- Born: Aida María Zerecero Pierce August 15, 1956 (age 69) Acapulco, Guerrero, Mexico
- Occupation(s): Actress, comedian
- Years active: 1981 – present

= Aida Pierce =

Mexican actress and comedian (born 1956)

Aida María Zerecero Pierce (born August 15, 1956, in Acapulco, Guerrero) is a Mexican actress and comedian, best known internationally for her work on various telenovelas and comedy series aired by Televisa over the years. Many of her television series have also been broadcast in other countries, most notably by Univision in the United States.

==Biography==
At 17, Pierce, whose parents were Jose Luis Zerecero and Aida Pierce, left Acapulco for Mexico City, and attended El Instituto Andrés Soler, where she studied acting and to become a secretary. She also attended la Academia de Emma Pulido, where she studied jazz, English, and French. She began her career on stage, appearing in the Mexican productions of Godspell, Peter Pan, Jesus Christ Superstar, and Mame, among other plays. Her experience on stage led to a contract with Televisa. She was first cast as Doña Tecla on Alegrías de Mediodía in 1981. Later that year she joined the cast of La matraca, which lasted one year, and as a recurring cast member of La Carabina de Ambrosio, where she remained until 1984. Her next television series was Salón de belleza, which premiered in 1985, the same year she made her film debut in Los rockeros del barrio.

In 1986, she joined the cast of Cosas de casados. That same year, while videotaping that series at Televisa's Chapultepec studios, she was taping El hospital de la risa, which premiered that same year, at Televisa San Angel. On the former series, she portrayed a newlywed wife, and on the latter she portrayed "Remedios". Her next series, Y sin embargo...se mueve, did not premiere until 1994. She made four additional movies. During the filming of one, El Rey de los Taxistas (1989) with Luis de Alba and Maribel Guardia,

==Family==
Pierce's son is actor/international video game champion Rubén Morales Zerecero (born 26 May 1989).

==Recent years==
Her last two films to date were released in 1993. In Se equivoco la ciguena, she played the same nurse character she had portrayed in El hospital de la risa. The other, Dos fantasmas sinverguenzas, was essentially a showcase for her comic talents. In 1996, she became the first comedian to pose nude in the Mexican edition of Playboy. In Serafin, which premiered in Mexico in 1999 and in the United States in 2000, Pierce made her dramatic television debut as "Barbara". She wasn't the only actress in the series with connections to her hometown. By the time Serafin ended Pierce had begun making appearances on Humor es...los comediantes, officially joining the cast in 2000. She was still a regular on the series when it ended in 2001 as both co-host and performer.

During the late 1990s and early 2000s (decade), she was a regular on two television series: Humor es ... los comediantes and Carita de angel. In recent years, much of Pierce's television work has been in telenovelas, such as Complices al rescate and, most recently, Duelo de pasiones. Pierce continues to perform her comedy routines live on stage throughout Mexico, usually writing her own stage material. She has also sung in many of her stage appearances. She has appeared as a radio personality. She continues to make guest appearances on other Televisa series, including Mujer...casos de la vida real, Muevete (reuniting her with Guardia), Fabrica de risas (reuniting her with Jorge Ortiz de Pinedo), Al sabor del chef, and Desmadruga2, among other series. She recorded several songs, including her 1983 hit, "Sonríe, sintonízate con mi alegría", which she first performed at the 12th Mexican national selection for the OTI Festival; "Nos vamos a pertenece", which is one of two songs posted on her website; and "Príncipe", which she performs at the end of most of her personal appearances and has become her signature song.
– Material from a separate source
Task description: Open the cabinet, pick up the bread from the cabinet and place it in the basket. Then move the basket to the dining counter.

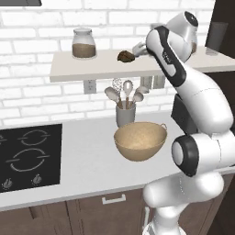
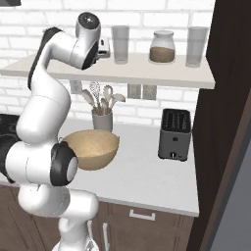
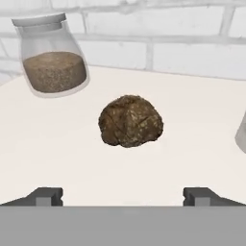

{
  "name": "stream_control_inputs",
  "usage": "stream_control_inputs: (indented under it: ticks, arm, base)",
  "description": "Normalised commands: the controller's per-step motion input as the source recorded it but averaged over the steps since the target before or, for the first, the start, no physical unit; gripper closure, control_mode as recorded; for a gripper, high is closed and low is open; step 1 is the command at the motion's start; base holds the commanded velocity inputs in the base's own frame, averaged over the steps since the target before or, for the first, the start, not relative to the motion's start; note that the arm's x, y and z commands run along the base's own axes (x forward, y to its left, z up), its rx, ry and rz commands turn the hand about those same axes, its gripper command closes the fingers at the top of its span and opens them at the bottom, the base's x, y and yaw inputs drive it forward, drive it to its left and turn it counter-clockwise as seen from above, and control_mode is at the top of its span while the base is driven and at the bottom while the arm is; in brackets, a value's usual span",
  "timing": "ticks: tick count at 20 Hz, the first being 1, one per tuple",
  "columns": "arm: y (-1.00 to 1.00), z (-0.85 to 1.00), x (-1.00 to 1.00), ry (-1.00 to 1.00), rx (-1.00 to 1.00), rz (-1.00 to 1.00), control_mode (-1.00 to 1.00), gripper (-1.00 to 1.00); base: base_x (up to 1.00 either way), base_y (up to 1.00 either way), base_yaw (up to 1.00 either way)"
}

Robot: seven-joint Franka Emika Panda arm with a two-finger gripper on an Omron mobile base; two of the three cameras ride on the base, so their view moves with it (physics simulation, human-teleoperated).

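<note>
The bread (image 3: 130, 120), a lumpy dark brown roll, lies on the open white wall shelf (image 1: 82, 66); the left base view shows the bread (image 1: 125, 56) just left of my hand. My gripper (image 3: 124, 196) is open, level with the roll and a short way in front of it, fingertips (image 3: 48, 194) spread wider than the roll and touching nothing. The gripper (image 1: 136, 49) reaches over the shelf from the right. Below on the worktop sits the tan basket (image 1: 140, 140), also seen beside the arm (image 2: 90, 147). The dining counter is out of view.
A glass jar (image 3: 50, 57) with brown contents stands left of the roll. Two tall glasses (image 2: 120, 44) and another jar (image 2: 162, 47) line the shelf. A grey utensil cup (image 1: 125, 112) stands behind the basket, a black cooktop (image 1: 30, 156) to the left, a toaster (image 2: 175, 133) to the right.
</note>
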Motion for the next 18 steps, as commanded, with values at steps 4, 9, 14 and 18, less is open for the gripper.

She was included in the 2007 book Televisa Presenta, which was published on the occasion of the network's 50th anniversary. She most recently wrote a comedy play, Sexshop.

As with most aging actresses under Televisa contract over the years (Susana Dosamantes and Angelica Maria are among recent examples), Pierce came to the decision to end her 31-year relationship with the network in 2012, allowing her to finish her television career on rival television networks in Mexico or in the United States. In April 2012, she signed to be a regular on TV Azteca's Buenos Noches America program, and there is a possibility that she may appear on any Spanish-language TV network, including Estrella TV, Telemundo and Univision, in the U.S. She will be returning to movie theaters throughout Latin America for the first time in 20 years when Justicia a la Mexicana, co-starring de Alba, Guardia and Lorena Herrera, arrives in theaters in late 2013.

For her work in television, Pierce was inducted into the Paseo de las Luminarias (Mexico's equivalent of the Hollywood Walk of Fame) at Mexico City's Plaza de las Estrellas in 2007.